— SID, JE TE PRÉSENTE FARIZA.
Sid lève les yeux. Megan se tient sur le palier de la cuisine, une main légère posée sur la tête d’une fillette vêtue d’un long T-shirt ample qui lui descend quasiment aux genoux. Ses pieds nus sont sales ; elle a les ongles des orteils mouchetés de lambeaux de vernis à ongles violet scintillant. Ses longs cheveux noirs bouclés sont emmêlés, comme ceux d’un caniche mal soigné. Un bracelet de perles entoure son poignet brun et menu. Elle a dû arriver dans la nuit, par le dernier ferry. Il n’est que sept heures, le jour se lève à peine. En été, Sid est rarement debout si tôt, mais aujourd’hui, il a promis à Caleb de l’aider à préparer le bateau pour la prochaine croisière de pêche.
— Salut ! Tu veux des Cheerios ? lance-t-il à la petite en désignant la boîte jaune posée devant lui sur la table.
Il se lève pour prendre un bol dans le placard.
Fariza tressaille et disparaît derrière Megan. Sid hausse les épaules et retourne à son journal. Ce ne sont pas les nouvelles qui l’intéressent, il ne les lit jamais. Il part du principe que si quelque chose d’important se produit – l’entrée en guerre du Canada, une nouvelle marée noire sur la côte, ou le divorce de Brad et Angelina –, son amie Chloé, qui habite juste à côté, le mettra aussitôt au courant. Chloé ne lit pas les journaux non plus. Elle consulte les actualités sur Internet : CNN, TMZ et le New York Times. « Les infos, c’est comme les œufs, il n’y a pas qu’une seule façon de les cuisiner », prétend-elle.

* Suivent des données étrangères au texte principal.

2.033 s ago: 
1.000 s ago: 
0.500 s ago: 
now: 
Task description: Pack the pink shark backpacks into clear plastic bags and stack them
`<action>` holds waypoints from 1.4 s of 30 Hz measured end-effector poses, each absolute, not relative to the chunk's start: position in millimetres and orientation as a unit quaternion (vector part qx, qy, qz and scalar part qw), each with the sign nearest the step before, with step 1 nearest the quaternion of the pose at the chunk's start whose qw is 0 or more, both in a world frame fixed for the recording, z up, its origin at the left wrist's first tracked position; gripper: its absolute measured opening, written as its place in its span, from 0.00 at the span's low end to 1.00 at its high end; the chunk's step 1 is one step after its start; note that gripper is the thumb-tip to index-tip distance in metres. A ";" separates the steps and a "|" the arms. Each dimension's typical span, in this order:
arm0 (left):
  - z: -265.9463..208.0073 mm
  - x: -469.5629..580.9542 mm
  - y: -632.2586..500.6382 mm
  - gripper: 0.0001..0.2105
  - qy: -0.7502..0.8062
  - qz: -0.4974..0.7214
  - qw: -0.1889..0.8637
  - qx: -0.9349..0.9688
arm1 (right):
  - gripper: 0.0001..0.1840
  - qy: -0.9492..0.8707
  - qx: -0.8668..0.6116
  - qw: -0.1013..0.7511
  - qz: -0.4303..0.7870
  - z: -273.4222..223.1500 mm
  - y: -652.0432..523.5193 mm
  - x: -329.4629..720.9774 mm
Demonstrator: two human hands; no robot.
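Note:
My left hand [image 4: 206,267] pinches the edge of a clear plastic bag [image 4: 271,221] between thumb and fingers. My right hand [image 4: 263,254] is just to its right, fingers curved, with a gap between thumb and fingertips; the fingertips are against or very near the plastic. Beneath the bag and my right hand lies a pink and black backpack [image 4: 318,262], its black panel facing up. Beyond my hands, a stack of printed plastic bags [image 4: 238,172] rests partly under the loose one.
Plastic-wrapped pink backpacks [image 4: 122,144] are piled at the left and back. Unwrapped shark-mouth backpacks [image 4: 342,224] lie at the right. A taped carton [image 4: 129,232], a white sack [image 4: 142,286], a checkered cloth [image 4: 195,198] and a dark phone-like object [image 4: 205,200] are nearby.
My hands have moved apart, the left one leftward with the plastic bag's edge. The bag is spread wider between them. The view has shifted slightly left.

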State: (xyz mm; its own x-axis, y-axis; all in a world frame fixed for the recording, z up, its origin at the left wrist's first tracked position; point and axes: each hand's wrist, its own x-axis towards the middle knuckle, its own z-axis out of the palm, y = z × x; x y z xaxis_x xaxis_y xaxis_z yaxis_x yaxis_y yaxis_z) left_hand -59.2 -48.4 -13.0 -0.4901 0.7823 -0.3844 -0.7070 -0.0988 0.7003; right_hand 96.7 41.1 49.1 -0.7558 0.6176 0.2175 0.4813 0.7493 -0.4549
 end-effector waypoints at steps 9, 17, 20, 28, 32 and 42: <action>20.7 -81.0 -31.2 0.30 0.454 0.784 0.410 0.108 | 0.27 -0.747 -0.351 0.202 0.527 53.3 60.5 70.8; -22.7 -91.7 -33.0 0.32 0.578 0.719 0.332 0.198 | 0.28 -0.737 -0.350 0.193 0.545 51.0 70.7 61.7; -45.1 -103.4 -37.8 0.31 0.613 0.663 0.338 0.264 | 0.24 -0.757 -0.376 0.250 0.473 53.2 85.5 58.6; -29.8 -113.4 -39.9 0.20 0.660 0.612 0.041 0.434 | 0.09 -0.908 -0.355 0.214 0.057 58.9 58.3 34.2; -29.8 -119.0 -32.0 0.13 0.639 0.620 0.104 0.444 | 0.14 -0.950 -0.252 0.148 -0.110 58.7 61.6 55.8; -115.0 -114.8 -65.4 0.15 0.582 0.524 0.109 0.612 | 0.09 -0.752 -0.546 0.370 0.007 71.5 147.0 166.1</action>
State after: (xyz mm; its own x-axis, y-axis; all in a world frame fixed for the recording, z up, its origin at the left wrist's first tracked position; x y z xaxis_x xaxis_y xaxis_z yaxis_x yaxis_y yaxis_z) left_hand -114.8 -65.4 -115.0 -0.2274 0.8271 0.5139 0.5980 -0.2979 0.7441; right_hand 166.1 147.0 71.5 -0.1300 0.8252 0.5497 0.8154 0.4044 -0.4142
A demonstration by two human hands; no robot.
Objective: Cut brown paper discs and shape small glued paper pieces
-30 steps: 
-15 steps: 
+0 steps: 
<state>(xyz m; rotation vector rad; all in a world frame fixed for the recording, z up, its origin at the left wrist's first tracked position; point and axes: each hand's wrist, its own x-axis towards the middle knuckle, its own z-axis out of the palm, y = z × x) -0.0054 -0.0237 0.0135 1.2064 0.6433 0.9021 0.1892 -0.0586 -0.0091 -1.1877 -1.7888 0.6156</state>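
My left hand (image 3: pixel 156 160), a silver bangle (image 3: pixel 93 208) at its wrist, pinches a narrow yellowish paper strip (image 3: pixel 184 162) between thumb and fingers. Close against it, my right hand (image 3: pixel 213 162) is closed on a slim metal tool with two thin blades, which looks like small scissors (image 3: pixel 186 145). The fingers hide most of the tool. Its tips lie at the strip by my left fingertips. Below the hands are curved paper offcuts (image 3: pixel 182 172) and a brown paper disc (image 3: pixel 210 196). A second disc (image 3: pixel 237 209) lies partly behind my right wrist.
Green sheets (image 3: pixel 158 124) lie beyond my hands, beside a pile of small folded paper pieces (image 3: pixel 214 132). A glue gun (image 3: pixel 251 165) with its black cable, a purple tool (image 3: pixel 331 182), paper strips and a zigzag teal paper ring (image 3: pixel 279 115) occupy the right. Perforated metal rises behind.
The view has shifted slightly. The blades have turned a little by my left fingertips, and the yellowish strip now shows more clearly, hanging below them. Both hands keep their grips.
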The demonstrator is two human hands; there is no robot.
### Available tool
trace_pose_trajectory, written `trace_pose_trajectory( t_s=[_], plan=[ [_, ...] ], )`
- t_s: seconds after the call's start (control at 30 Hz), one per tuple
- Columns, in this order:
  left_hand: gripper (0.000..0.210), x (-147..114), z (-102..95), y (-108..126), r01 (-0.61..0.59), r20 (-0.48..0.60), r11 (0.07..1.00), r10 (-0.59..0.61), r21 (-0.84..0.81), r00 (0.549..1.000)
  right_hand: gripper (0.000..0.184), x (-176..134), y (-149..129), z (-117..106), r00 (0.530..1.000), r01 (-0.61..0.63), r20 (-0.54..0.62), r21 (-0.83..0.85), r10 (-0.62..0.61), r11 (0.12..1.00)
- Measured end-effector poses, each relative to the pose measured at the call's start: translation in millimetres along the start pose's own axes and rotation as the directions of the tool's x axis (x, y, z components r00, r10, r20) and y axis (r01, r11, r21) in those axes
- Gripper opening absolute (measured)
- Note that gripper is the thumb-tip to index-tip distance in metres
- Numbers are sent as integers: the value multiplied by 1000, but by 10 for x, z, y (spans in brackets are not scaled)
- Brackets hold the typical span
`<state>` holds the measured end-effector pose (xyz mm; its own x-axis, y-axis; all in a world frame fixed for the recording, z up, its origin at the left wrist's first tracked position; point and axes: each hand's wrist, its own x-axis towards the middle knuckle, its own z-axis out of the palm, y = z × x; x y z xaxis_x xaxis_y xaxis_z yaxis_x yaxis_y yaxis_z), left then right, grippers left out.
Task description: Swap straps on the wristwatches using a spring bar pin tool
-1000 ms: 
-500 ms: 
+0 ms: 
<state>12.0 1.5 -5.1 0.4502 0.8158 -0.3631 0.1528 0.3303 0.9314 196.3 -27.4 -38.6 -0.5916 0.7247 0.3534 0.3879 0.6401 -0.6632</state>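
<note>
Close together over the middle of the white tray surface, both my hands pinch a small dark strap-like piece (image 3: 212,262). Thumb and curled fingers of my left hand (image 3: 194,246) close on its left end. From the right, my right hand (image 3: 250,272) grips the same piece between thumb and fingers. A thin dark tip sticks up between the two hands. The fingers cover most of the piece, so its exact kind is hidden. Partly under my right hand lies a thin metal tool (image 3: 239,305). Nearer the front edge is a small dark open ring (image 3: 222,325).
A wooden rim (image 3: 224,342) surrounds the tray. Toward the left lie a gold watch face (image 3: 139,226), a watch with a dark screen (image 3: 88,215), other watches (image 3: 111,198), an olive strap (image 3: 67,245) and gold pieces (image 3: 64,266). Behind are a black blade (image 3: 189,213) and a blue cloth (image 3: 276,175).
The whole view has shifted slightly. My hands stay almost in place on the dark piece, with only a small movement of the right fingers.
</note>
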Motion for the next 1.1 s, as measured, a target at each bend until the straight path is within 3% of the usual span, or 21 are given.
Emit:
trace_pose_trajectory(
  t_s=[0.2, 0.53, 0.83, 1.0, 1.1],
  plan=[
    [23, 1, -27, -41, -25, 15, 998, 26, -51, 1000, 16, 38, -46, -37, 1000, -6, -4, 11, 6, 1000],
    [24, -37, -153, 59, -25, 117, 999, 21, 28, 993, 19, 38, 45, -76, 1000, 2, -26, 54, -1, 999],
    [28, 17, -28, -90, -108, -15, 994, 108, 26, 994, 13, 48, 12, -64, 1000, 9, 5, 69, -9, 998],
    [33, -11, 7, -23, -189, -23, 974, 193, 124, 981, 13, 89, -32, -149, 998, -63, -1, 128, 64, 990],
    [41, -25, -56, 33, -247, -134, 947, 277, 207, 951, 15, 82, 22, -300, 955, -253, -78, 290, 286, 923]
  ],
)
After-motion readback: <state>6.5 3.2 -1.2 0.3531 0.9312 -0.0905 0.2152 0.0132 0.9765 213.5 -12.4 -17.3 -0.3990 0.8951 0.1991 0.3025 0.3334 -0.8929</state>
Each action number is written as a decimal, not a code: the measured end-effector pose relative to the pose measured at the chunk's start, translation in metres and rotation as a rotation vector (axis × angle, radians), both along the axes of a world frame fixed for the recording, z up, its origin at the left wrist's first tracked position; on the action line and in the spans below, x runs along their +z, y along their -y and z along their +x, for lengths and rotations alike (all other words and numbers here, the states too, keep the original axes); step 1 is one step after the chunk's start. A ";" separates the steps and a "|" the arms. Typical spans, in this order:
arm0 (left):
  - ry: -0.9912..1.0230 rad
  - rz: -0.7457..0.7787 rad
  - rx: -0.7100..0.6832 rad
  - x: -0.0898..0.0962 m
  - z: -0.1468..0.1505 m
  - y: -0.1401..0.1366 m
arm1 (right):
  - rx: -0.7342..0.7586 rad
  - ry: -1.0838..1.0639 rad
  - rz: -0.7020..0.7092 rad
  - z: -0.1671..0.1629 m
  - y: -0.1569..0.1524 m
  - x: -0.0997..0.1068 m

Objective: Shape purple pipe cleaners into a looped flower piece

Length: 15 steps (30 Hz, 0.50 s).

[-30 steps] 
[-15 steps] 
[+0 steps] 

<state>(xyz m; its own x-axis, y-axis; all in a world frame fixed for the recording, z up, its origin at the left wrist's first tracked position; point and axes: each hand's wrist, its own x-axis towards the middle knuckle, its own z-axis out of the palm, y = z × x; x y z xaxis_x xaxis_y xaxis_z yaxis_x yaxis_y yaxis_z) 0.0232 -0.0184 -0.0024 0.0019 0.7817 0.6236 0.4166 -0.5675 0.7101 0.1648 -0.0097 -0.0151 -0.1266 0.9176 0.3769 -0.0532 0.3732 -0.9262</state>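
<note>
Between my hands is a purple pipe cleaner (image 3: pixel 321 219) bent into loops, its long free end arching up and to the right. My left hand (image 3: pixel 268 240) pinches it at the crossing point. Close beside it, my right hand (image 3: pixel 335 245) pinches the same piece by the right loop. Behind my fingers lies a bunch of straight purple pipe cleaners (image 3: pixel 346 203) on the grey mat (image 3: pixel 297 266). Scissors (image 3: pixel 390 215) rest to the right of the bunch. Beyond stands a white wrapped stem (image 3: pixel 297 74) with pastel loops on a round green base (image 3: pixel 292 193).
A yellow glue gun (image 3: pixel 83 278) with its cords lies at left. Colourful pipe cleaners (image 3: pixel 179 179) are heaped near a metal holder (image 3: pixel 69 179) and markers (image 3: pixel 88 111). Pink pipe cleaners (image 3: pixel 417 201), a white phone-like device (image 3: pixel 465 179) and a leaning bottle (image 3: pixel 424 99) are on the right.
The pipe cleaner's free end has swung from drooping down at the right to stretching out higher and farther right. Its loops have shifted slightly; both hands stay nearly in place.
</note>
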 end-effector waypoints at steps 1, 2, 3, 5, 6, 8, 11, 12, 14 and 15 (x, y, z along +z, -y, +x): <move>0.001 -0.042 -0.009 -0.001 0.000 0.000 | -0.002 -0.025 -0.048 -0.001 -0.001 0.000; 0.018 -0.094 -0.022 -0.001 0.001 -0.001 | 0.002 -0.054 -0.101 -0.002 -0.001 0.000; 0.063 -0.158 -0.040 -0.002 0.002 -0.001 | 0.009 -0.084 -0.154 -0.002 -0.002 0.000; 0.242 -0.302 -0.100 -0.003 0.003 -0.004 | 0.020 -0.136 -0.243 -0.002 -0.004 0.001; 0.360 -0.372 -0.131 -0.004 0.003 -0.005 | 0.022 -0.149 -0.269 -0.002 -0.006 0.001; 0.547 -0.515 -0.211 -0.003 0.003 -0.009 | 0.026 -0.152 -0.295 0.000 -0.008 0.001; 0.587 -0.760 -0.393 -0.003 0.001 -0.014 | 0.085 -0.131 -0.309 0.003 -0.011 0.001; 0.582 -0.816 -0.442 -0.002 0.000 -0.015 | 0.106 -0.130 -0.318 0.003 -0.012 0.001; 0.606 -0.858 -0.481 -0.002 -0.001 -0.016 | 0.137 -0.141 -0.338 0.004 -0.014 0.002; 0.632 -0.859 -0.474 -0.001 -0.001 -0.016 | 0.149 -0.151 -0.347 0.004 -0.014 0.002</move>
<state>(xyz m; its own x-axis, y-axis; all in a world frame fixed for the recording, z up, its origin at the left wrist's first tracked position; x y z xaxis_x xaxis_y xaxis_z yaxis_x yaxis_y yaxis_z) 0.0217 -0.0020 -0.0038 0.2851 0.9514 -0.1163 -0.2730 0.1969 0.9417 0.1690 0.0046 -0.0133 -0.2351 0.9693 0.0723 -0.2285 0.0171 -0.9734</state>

Ce que Sid aime dans le journal, ce sont les bandes dessinées. Et ce matin encore, il se pose les mêmes questions qui l’obsèdent depuis qu’il est en âge de déchiffrer une bulle : pourquoi la BD Family Circus est-elle encore publiée aujourd’hui ? Qui peut bien la lire ? L’apprécier ? Pourquoi les enfants de Family Circus ne vieillissent-ils jamais, comme dans For Better or for Worse ? Pourquoi sont-ils tous blancs ? Pourquoi leurs têtes ressemblent-elles à des ballons de football ? Sid déteste aussi Hippolyte et Clémentine. Et Blondie1. Il s’imagine que tous ces héros habitent la même banlieue sans intérêt, dans des maisons identiques. Le dimanche, les pères de famille tondent la pelouse avant d’allumer le barbecue pour brûler la viande du dîner. Sid sourit. Et si les mères bourgeoises et coincées de ces familles parfaites trompaient leurs maris avec le facteur ? Ou devenaient lesbiennes ? Ou abandonnaient leurs enfants à des grands-mères indignes, accros au loto ? L’un des pères modèles pourrait plonger dans la dépression et se faire arrêter, après avoir braqué une supérette à main armée, vêtu d’un tablier à fleurs et chaussé de talons hauts appartenant à l’une de ses ex. Un autre se confesserait dans ses Mémoires, deviendrait riche, et mourrait d’une crise cardiaque, au lit avec deux amants mineurs déguisés en Batman et Robin…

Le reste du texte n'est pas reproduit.